Zoveel dat we redelijkerwijs kunnen speculeren. Maar het vinden van bewijs van het vroegste regelmatige gebruik van vuur is beladen, omdat het identificeren van oude haarden niet altijd eenvoudig is. Individuele gebeurtenissen zijn ook van beperkt nut; er moet bewijs zijn van meerdere sites.Er zijn claims voor dergelijk bewijs van locaties in zuidelijk Afrika die meer dan een miljoen jaar oud zijn, zoals de Wonderwerk-grot in de provincie Noord-Kaap. Duidelijk bewijs van gewoon gebruik van vuur komt echter uit grotten in Israël die tussen 400.000 en 300.000 jaar geleden dateren, en omvat het herhaaldelijk gebruik van één enkele haard in de Qesem-grot en aanwijzingen voor het braden van vlees.
De volgende stap was het vermogen te krijgen om een vuur te maken.
Dit zou een regelmatiger en beheerst gebruik mogelijk hebben gemaakt, waardoor de ontwikkeling van het koken en het uitbreiden van ons dieet mogelijk zou zijn. Volgens de Britse primatoloog Richard Wrangham heeft koken mogelijk een rol gespeeld bij de uitbreiding van onze hersenen. De haard zou waarschijnlijk een sociale focus hebben gevormd en de ontwikkeling van taal hebben bevorderd. Het gebruik van vuurstenen om vuur te maken kan al 400.000 jaar geleden zijn voorgekomen, maar concreet bewijs komt pas van 40.000 jaar geleden. Zoals de Amerikaanse archeoloog Andrew Sorensen en zijn collegas hebben gezegd: “Wij archeologen moeten nog nagaan, zelfs in grove chronologische termen – toen in onze vroege prehistorie vuur een onderdeel werd van de menselijke gereedschapskist.” De Britse archeoloog John Gowlett heeft de ontdekking van vuur door mensen beschreven als een ingewikkeld proces dat gedurende een lange periode plaatsvond.
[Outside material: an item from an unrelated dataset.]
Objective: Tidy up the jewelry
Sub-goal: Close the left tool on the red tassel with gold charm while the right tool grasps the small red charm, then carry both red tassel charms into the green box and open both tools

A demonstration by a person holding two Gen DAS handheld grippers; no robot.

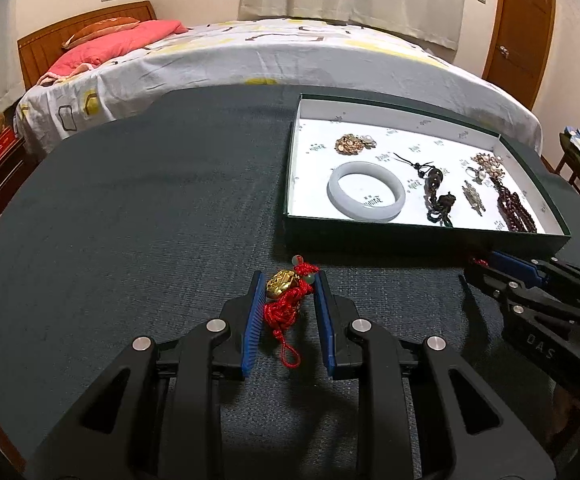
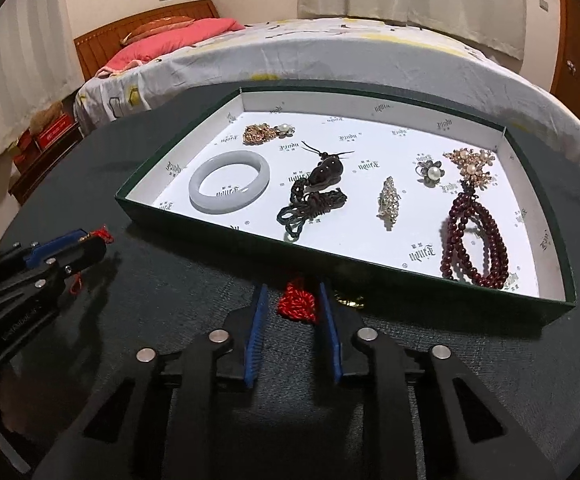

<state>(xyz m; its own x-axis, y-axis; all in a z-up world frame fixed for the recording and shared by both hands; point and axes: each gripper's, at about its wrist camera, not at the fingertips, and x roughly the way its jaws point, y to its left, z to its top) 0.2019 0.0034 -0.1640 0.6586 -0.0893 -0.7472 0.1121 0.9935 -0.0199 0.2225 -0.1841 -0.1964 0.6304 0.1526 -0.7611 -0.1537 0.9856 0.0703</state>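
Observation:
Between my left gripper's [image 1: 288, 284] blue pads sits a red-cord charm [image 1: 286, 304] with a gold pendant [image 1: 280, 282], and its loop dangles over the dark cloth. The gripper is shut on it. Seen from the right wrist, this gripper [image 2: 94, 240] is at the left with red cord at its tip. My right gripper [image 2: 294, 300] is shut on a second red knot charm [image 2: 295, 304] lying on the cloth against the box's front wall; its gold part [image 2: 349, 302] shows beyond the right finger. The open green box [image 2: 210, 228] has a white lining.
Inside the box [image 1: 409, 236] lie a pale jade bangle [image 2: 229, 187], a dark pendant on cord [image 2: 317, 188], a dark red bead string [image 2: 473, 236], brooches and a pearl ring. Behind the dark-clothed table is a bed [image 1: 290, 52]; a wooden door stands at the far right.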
De derde fase, waarin mensen vuur begonnen te gebruiken en regelmatig te beheersen en wijdverbreide basis, is misschien pas 7.000 jaar geleden begonnen. Dit kan het gebruik van vuur hebben omvat voor het opruimen van land voor landbouw en zelfs voor oorlogsvoering. Maar zelfs toen mensen het vuur zo beheersten dat het kon worden gebruikt om de landbouw te wijzigen, mogen niet uit het oog verliezen dat natuurbrand voornamelijk wordt beheerst door het klimaat.
Tegenwoordig lijken wij mensen zeker te zijn van ons vermogen om vuur te beheersen. Maar we moeten niet al te zelfverzekerd worden. De verspreiding van uitheemse grassen zoals Gamba-gras in Australië en Cheat-gras in Noord-Amerika hebben, samen met een opwarmend klimaat, een ernstige impact op de aard, omvang en frequentie van bosbranden. Het zou goed zijn als we rekening houden met het feit dat brand is een deel van de sto van de aarde ry in de afgelopen 420 miljoen jaar, en dat zal zo lang duren nadat we allemaal weg zijn.
Andrew C. Scott is auteur van het nieuwe boek Burning Planet uitgegeven door Oxford University Press, co- auteur van Fire on Earth: An Introduction gepubliceerd door Wiley en co-editor van The Interaction of Fire and Mankind, uitgegeven door de Royal Society.
Neem contact met ons op via [email protected].